OECD statistics bear out that Switzerland and Denmark’s UI systems provide greater financial security than that of the US. Suppose a single person without children, in their second month of unemployment, previously made 67% of the average wage. In the United States, the average, net replacement rate in that scenario is 57%; in Denmark, it is 83%, and in Switzerland, it is 72%. Bear in mind that the OECD is calculating “net replacement rate,” which usually includes social assistance; a single person with children will have a higher rate in all three countries (though Denmark and Switzerland are still far ahead) assuming they receive other benefits eligible to them. But the percentages I listed here purposely do not include housing assistance. When housing assistance is included, the percentages for the US and Switzerland do not change, and Denmark’s rate increases by one percent.
Denmark’s system is voluntary, but they have last-ditch social assistance for people who decided not to pay into an “a-kasse” (unemployment fund). The monthly social assistance benefit for the unemployed is $1,742, and $2,313 for those with children, which Denmark’s The Local newspaper reminds readers is “hardly a luxury existence.” This smaller benefit incentivizes Danes to contribute to an unemployment fund, but even their last-ditch assistance is better than America’s ordinary UI.

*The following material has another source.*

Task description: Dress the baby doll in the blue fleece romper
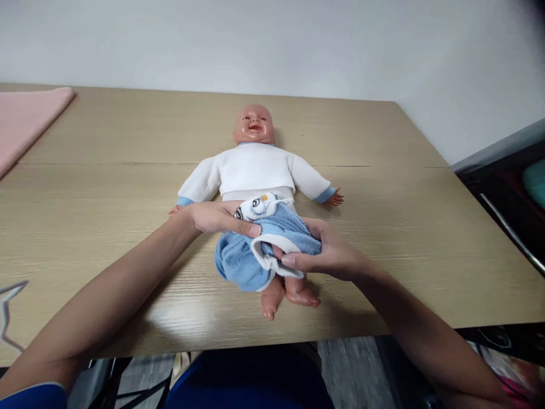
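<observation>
A baby doll (255, 128) lies on its back on the table, head toward the wall and bare feet toward me. It wears a white long-sleeved top (258, 167) with blue cuffs. Blue terry garment (243, 258) with white trim and an embroidered cartoon face is bunched over its hips and legs. My left hand (221, 218) grips the garment's upper left part, thumb on top. My right hand (323, 250) holds the white-edged opening at the right, thumb outside; some of its fingers are hidden inside the cloth. Both doll feet show below the hem.
The wooden table (106, 210) has a seam running across it. A folded pink cloth (29, 122) lies at the far left, and a thin grey-white cord-like thing (6, 318) at the left edge. A dark shelf or cart (506, 187) stands beyond the right side.
</observation>
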Demonstrator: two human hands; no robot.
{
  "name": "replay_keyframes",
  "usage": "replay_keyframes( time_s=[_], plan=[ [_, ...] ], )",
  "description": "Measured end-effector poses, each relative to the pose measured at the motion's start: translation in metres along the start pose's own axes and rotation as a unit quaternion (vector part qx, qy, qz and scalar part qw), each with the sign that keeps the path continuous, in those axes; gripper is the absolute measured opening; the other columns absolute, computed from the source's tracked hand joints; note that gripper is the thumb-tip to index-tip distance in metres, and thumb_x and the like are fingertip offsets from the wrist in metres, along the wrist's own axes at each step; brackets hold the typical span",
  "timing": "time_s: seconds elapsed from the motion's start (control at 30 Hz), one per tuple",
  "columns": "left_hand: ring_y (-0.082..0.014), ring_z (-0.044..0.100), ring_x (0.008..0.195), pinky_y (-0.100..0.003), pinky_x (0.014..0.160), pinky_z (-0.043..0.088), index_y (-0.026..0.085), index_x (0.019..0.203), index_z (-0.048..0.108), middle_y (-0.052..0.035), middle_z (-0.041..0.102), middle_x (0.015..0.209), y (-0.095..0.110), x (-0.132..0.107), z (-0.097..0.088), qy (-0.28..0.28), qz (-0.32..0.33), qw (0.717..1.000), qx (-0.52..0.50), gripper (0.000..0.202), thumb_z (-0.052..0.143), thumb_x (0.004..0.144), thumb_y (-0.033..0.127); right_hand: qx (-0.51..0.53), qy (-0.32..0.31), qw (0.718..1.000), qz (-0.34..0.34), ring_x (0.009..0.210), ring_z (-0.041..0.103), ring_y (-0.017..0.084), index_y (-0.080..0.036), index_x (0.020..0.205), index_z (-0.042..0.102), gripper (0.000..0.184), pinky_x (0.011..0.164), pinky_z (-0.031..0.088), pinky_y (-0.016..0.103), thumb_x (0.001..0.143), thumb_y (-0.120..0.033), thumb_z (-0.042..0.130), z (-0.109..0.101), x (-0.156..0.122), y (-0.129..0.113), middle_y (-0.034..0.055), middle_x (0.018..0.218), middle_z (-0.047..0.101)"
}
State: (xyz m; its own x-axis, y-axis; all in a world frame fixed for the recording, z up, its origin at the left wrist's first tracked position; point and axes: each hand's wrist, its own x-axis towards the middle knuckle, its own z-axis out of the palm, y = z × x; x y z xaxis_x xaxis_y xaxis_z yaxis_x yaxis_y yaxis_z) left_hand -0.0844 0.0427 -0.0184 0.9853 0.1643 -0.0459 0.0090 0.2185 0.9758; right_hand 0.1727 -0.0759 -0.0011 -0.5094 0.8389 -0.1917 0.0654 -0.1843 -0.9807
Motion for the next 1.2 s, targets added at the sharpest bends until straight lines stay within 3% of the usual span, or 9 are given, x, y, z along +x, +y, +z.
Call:
replay_keyframes(
  time_s=[0.1, 0.2, 0.4, 0.53, 0.7, 0.8, 1.0, 1.1, 1.2],
  plan=[
    [-0.0171, 0.072, 0.067, -0.026, 0.077, 0.064, 0.017, 0.095, 0.080, -0.0027, 0.077, 0.070, 0.005, 0.002, 0.004, -0.039, -0.003, 0.999, -0.023, 0.026, 0.081, 0.104, 0.041, -0.005, 0.031, 0.998, -0.045, 0.081, 0.065, 0.017, -0.019, 0.104, 0.078, 0.034, 0.075, 0.054, 0.028, 0.094, -0.050, 0.086, -0.002, 0.003, 0.009, 0.0017, 0.093, 0.073],
    [-0.0155, 0.066, 0.060, -0.024, 0.061, 0.058, 0.019, 0.090, 0.076, 0.0005, 0.069, 0.063, 0.010, 0.005, 0.009, -0.009, -0.017, 1.000, -0.023, 0.029, 0.087, 0.098, 0.045, 0.033, 0.095, 0.994, -0.051, 0.081, 0.062, 0.017, -0.021, 0.107, 0.078, 0.033, 0.076, 0.053, 0.029, 0.092, -0.049, 0.087, 0.002, -0.001, 0.015, 0.0012, 0.094, 0.071],
    [-0.0299, 0.078, 0.108, -0.035, 0.084, 0.063, 0.021, 0.122, 0.077, -0.0078, 0.084, 0.118, 0.021, 0.009, 0.023, 0.065, -0.092, 0.978, 0.174, 0.054, 0.098, 0.077, 0.044, 0.111, 0.201, 0.971, 0.064, 0.073, 0.059, 0.017, -0.023, 0.112, 0.079, 0.037, 0.060, 0.048, 0.028, 0.090, -0.052, 0.087, 0.055, -0.036, 0.021, 0.0027, 0.090, 0.071],
    [-0.0313, 0.077, 0.115, -0.037, 0.092, 0.059, 0.022, 0.137, 0.071, -0.0068, 0.082, 0.126, 0.018, 0.015, 0.038, 0.118, -0.105, 0.942, 0.295, 0.062, 0.090, 0.079, 0.035, 0.154, 0.273, 0.948, 0.059, 0.082, 0.063, 0.018, -0.022, 0.105, 0.079, 0.035, 0.074, 0.055, 0.029, 0.091, -0.054, 0.085, 0.092, -0.054, 0.036, 0.0019, 0.093, 0.073],
    [-0.0326, 0.077, 0.119, -0.043, 0.100, 0.058, 0.023, 0.157, 0.059, -0.0109, 0.080, 0.135, 0.010, 0.022, 0.061, 0.073, -0.065, 0.926, 0.366, 0.070, 0.076, 0.089, 0.022, -0.037, 0.340, 0.939, 0.028, 0.093, 0.074, 0.027, -0.022, 0.111, 0.079, 0.032, 0.084, 0.059, 0.037, 0.099, -0.052, 0.077, 0.105, -0.076, 0.040, 0.0056, 0.100, 0.081],
    [-0.0357, 0.068, 0.144, -0.050, 0.118, 0.054, 0.030, 0.166, 0.055, -0.0123, 0.071, 0.157, 0.006, 0.025, 0.073, 0.069, -0.060, 0.898, 0.430, 0.078, 0.071, 0.092, 0.012, -0.220, 0.381, 0.897, -0.028, 0.081, 0.067, 0.024, -0.023, 0.103, 0.076, 0.018, 0.075, 0.052, 0.037, 0.099, -0.041, 0.074, 0.103, -0.087, 0.044, 0.0034, 0.089, 0.075],
    [-0.0390, 0.075, 0.130, -0.052, 0.105, 0.061, 0.025, 0.165, 0.053, -0.0168, 0.071, 0.147, -0.001, 0.031, 0.089, 0.134, -0.111, 0.853, 0.493, 0.068, 0.068, 0.099, 0.018, -0.382, 0.422, 0.817, -0.088, 0.077, 0.061, 0.024, -0.025, 0.087, 0.064, 0.014, 0.089, 0.047, 0.047, 0.097, -0.033, 0.071, 0.096, -0.092, 0.061, 0.0002, 0.077, 0.066],
    [-0.0386, 0.076, 0.125, -0.051, 0.101, 0.061, 0.022, 0.158, 0.052, -0.0177, 0.071, 0.144, -0.005, 0.034, 0.088, 0.175, -0.119, 0.836, 0.506, 0.064, 0.067, 0.096, 0.016, -0.324, 0.419, 0.847, -0.048, 0.081, 0.069, 0.027, -0.025, 0.093, 0.070, 0.011, 0.096, 0.053, 0.050, 0.098, -0.035, 0.070, 0.096, -0.090, 0.067, 0.0013, 0.080, 0.071],
    [-0.0359, 0.077, 0.120, -0.048, 0.099, 0.059, 0.021, 0.153, 0.054, -0.0161, 0.073, 0.141, -0.009, 0.036, 0.082, 0.192, -0.099, 0.835, 0.506, 0.061, 0.065, 0.093, 0.010, -0.201, 0.410, 0.890, 0.012, 0.090, 0.076, 0.029, -0.023, 0.114, 0.077, 0.023, 0.082, 0.060, 0.041, 0.101, -0.041, 0.069, 0.097, -0.090, 0.072, 0.0044, 0.095, 0.078]
  ],
)
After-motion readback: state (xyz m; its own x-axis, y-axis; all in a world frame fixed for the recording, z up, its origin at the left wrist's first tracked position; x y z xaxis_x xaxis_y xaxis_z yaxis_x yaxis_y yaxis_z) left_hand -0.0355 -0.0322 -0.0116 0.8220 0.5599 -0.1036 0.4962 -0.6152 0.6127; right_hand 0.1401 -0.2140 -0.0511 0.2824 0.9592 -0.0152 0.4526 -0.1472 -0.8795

While critics may argue that more generous UI creates a “moral hazard” that discourages work, Denmark and Switzerland still require claimants to be registered job seekers and look for new work. That alone makes it impossible for people to ‘refuse’ work on UI, especially once the benefits run out. But the COVID-19 ordeal demonstrates that if UI systems are overly concerned with incentivizing work, they will fail to provide the level of economic security that a just society needs.